Every line of the listing below needs to be reproduced exactly.
○ ○ ○ ○ ○ ○ ○
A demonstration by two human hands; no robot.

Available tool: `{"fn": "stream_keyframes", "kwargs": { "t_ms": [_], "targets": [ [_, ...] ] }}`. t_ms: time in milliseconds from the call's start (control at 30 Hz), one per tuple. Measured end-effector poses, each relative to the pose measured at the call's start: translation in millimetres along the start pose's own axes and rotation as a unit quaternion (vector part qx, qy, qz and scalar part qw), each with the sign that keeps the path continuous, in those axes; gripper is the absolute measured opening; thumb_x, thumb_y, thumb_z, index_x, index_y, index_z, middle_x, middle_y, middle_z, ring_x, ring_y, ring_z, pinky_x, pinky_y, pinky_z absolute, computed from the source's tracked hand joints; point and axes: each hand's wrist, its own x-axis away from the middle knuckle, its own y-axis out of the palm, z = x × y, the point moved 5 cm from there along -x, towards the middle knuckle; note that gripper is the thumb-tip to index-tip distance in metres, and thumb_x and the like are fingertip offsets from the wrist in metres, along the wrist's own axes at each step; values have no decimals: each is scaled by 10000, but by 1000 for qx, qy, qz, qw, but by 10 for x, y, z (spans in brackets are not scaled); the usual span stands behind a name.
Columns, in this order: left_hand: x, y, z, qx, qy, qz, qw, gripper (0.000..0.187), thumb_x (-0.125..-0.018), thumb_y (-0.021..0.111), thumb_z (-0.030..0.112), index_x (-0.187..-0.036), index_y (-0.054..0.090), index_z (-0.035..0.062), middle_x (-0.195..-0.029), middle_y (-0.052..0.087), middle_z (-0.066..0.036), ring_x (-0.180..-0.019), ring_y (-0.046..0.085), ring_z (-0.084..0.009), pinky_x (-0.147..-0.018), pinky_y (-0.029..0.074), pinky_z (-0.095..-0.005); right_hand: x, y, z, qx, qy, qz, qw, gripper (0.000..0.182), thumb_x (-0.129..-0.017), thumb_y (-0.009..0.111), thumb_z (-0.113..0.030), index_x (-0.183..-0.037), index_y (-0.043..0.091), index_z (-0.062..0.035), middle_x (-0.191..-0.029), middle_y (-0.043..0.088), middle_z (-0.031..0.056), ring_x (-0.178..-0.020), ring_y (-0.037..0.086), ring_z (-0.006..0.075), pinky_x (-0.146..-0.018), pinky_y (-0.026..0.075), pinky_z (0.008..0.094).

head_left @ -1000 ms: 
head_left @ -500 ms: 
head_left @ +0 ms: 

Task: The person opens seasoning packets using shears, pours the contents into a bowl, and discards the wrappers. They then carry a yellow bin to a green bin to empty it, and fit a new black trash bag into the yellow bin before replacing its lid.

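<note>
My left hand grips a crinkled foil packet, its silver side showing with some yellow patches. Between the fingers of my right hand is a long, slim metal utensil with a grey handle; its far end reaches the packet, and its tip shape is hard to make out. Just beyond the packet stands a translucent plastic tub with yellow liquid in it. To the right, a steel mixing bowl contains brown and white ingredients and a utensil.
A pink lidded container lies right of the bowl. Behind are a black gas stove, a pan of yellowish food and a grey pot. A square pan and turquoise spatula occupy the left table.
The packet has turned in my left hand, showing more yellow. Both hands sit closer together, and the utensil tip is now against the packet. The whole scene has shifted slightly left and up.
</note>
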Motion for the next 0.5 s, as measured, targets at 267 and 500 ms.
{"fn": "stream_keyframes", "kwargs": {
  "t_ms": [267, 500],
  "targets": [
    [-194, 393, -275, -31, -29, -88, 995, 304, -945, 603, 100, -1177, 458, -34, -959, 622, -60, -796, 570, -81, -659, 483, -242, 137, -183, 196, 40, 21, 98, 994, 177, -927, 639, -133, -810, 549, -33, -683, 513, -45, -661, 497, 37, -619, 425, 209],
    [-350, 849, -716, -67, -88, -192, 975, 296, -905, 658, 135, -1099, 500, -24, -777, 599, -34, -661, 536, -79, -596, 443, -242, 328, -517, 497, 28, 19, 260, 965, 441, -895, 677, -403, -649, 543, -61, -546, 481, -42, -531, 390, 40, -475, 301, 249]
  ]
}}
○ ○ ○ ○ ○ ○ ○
## Task result
A demonstration by two human hands; no robot.

Available tool: `{"fn": "stream_keyframes", "kwargs": { "t_ms": [_], "targets": [ [_, ...] ] }}`. t_ms: time in milliseconds from the call's start (control at 30 Hz), one per tuple. Measured end-effector poses, each relative to the pose measured at the call's start: translation in millimetres along the start pose's own axes and rotation as a unit quaternion (vector part qx, qy, qz and scalar part qw), each with the sign that keeps the path continuous, in those axes; gripper is the absolute measured opening; thumb_x, thumb_y, thumb_z, index_x, index_y, index_z, middle_x, middle_y, middle_z, ring_x, ring_y, ring_z, pinky_x, pinky_y, pinky_z absolute, computed from the source's tracked hand joints; point and axes: each hand's wrist, its own x-axis away from the middle knuckle, its own y-axis out of the palm, z = x × y, the point moved 5 cm from there along -x, towards the middle knuckle; note that gripper is the thumb-tip to index-tip distance in metres, and thumb_x and the like are fingertip offsets from the wrist in metres, along the wrist's own axes at each step; values have no decimals: each is scaled by 10000, but by 1000 for qx, qy, qz, qw, but by 10 for x, y, z (spans in brackets are not scaled); the usual span stands behind a name.
Columns, in this order: left_hand: x, y, z, qx, qy, qz, qw, gripper (0.000..0.187), thumb_x (-0.125..-0.018), thumb_y (-0.021..0.111), thumb_z (-0.030..0.112), index_x (-0.187..-0.036), index_y (-0.054..0.090), index_z (-0.035..0.062), middle_x (-0.195..-0.029), middle_y (-0.052..0.087), middle_z (-0.066..0.036), ring_x (-0.180..-0.019), ring_y (-0.046..0.085), ring_z (-0.084..0.009), pinky_x (-0.147..-0.018), pinky_y (-0.029..0.074), pinky_z (-0.095..-0.005); right_hand: x, y, z, qx, qy, qz, qw, gripper (0.000..0.182), thumb_x (-0.129..-0.017), thumb_y (-0.009..0.111), thumb_z (-0.113..0.030), index_x (-0.183..-0.037), index_y (-0.043..0.091), index_z (-0.062..0.035), middle_x (-0.191..-0.029), middle_y (-0.043..0.088), middle_z (-0.031..0.056), ring_x (-0.178..-0.020), ring_y (-0.037..0.086), ring_z (-0.006..0.075), pinky_x (-0.146..-0.018), pinky_y (-0.026..0.075), pinky_z (0.008..0.094).

head_left @ -1000 ms: 
head_left @ -500 ms: 
head_left @ +0 ms: 

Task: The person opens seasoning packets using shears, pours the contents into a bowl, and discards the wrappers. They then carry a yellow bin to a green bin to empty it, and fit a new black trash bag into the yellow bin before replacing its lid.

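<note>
My left hand grips a crinkled foil packet, its silver side showing with some yellow patches. Between the fingers of my right hand is a long, slim metal utensil with a grey handle; its far end reaches the packet, and its tip shape is hard to make out. Just beyond the packet stands a translucent plastic tub with yellow liquid in it. To the right, a steel mixing bowl contains brown and white ingredients and a utensil.
A pink lidded container lies right of the bowl. Behind are a black gas stove, a pan of yellowish food and a grey pot. A square pan and turquoise spatula occupy the left table.
The packet has turned in my left hand, showing more yellow. Both hands sit closer together, and the utensil tip is now against the packet. The whole scene has shifted slightly left and up.
</note>
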Motion for the next 0.5 s, as measured, targets at 267 and 500 ms.
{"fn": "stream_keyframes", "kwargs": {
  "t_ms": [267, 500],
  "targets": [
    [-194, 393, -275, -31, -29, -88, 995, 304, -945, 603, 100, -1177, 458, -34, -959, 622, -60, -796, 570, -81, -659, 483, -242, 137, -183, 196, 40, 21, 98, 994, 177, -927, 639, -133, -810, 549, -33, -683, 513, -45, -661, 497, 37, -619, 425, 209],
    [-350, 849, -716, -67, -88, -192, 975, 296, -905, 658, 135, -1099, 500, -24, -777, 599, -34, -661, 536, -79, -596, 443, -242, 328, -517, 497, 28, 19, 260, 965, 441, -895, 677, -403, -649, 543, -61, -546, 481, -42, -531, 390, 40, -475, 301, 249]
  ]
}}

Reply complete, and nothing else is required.